The laminate countertop was first introduced in the 1950s and had limited style and color options. The self-edge option was the first edge style introduced. It had a very clean appearance, and it consisted of two pieces of laminate being adhered to the top and the front of a substrate material, typically a piece of particle board or plywood.
The self edge is one of the most basic and easiest laminate edges for the manufacturer to fabricate. The fabricator starts off with a deck, which is the countertop itself, in the rough dimensions of the finished countertop. The fabricator spreads glue onto the deck, then applies a strip of laminate to the front edge or nose of the deck.

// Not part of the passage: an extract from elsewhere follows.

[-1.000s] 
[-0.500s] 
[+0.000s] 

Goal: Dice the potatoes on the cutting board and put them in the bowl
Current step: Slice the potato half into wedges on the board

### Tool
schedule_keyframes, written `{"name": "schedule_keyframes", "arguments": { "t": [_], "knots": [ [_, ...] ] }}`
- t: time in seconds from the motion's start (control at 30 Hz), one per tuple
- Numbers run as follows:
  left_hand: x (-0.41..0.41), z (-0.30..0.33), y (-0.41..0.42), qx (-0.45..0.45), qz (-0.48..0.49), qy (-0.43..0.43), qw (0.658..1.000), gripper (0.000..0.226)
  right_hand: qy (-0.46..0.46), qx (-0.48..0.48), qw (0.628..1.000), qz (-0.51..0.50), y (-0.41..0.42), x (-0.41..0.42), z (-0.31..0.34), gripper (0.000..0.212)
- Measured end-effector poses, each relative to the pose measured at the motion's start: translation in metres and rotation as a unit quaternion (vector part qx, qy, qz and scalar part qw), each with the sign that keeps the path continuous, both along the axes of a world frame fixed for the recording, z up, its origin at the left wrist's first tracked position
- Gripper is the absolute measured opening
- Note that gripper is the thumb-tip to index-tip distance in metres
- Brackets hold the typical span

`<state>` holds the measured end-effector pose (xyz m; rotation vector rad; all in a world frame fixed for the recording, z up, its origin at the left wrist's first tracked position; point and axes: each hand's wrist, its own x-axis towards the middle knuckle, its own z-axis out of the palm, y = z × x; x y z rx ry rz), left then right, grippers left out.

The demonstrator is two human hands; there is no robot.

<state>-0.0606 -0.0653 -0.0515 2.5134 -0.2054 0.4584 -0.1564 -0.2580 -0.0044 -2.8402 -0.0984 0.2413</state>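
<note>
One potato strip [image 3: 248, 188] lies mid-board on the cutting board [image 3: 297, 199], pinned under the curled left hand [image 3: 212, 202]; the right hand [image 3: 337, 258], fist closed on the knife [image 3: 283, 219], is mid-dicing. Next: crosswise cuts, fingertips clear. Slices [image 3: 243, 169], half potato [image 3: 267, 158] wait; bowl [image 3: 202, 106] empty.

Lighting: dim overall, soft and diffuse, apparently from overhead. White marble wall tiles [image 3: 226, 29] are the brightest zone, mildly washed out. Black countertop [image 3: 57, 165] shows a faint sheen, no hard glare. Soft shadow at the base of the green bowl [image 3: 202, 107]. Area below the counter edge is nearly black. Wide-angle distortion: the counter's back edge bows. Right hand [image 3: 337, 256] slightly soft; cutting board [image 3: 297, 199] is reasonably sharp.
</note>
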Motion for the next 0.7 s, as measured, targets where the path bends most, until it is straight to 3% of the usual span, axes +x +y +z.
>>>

Then the top surface or piece of laminate is put into place. The fabricator uses a roller or mallet to press the laminate onto the deck to ensure good adhesion.
Due to the fabrication method of first applying the nose and then the top surface, the self edge of a laminate countertop creates a thin line of exposed core (or deck), known as the “brown line.” This thin brown line can be seen as either a drawback or as an aesthetic detail that can be worked into the design of your countertops.
Another consideration of the self-edge laminate countertop is that the edge is known to peel away or chip off. This is a major concern at the end of a run of countertop where two faces come together to form an outside corner. For this reason, manufacturers provide replacement strips that you can use to replace these peeled-away edges.
Much of the cost of a laminate countertop comes from the labor. Since the self edge is one of the easiest and most basic laminate edges, it is also one of the cheapest. This cost is dependent on a number of other factors such as the finish of the actual laminate, the installer and the manufacturer, but for a typical 30-foot self-edge laminate countertop that uses a medium-priced laminate finish, you can expect to spend anywhere from $500 to $1,000, including installation (as of May 2011).